ZACSF2024_045

Der Heiligenschein

von
Anja Stürzer 





„Aber wieso diese Flügel...?“

Verständnislos flackernd umkreiste der leuchtende Bewusstseinspunkt den androgynen Cyborg, der, magnetisch an den Metallboden gebannt, reglos in der Lichtschleuse des Raumschiffs stand. Lediglich die schwarzen Augen des Cyborgs rotierten schwerelos in ihren Höhlen und versuchten, die beiden fliegenden Lichter im Blick zu behalten, die ihn erschaffen hatten. 

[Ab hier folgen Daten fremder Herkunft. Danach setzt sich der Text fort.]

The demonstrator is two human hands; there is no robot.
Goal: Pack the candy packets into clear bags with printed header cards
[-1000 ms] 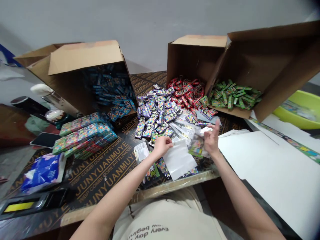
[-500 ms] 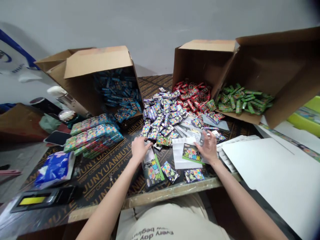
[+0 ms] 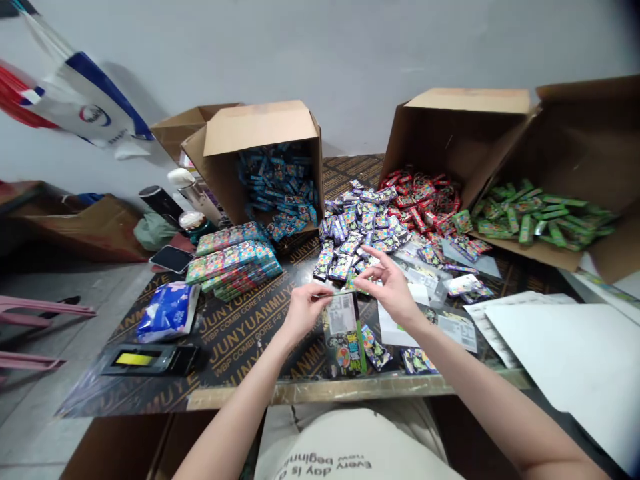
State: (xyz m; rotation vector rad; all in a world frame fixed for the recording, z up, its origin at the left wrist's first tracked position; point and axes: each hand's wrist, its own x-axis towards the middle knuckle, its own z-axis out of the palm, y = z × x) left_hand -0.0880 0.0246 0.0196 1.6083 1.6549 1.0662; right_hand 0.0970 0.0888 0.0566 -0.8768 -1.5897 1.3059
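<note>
My left hand (image 3: 304, 308) pinches the top edge of a clear printed bag (image 3: 344, 331) that lies at the near edge of the dark plywood table (image 3: 235, 327). My right hand (image 3: 391, 288) hovers just right of the bag's top, fingers curled in a loose pinch over it; whether it grips the bag I cannot tell. Directly beyond both hands lies a heap of purple packets (image 3: 356, 227). A white flat bag (image 3: 395, 330) lies under my right wrist, with loose small packets (image 3: 373, 343) beside it.
Tipped cardboard boxes spill blue packets (image 3: 280, 190), red packets (image 3: 423, 197) and green packets (image 3: 535, 215). A stack of filled bags (image 3: 233, 260) sits at left, with a blue pouch (image 3: 167, 310), a black device (image 3: 150, 358) and a phone (image 3: 171, 257). White sheets (image 3: 570, 360) lie at right.
My view swung left. My left hand took hold of the printed bag's top edge. My right hand left the white bag and moved left, close to my left hand.
</note>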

Abgesehen von einem ärmellosen, fließenden Überwurf, dessen silbriger Saum den Boden berührte, war der Cyborg unbekleidet. Die Haut seiner nackten Arme schimmerte rötlich und täuschend lebendig im Schein der aufgehenden Sonne, die duch die Lichtschleuse ins Innere des Raumschiffs drang. Seinen schmalen Kopf zierte ein metallisch glänzender Helm. Über den makellosen, geschmeidigen Schultern ragten zwei schneeweiß befiederte Flügel in die Höhe.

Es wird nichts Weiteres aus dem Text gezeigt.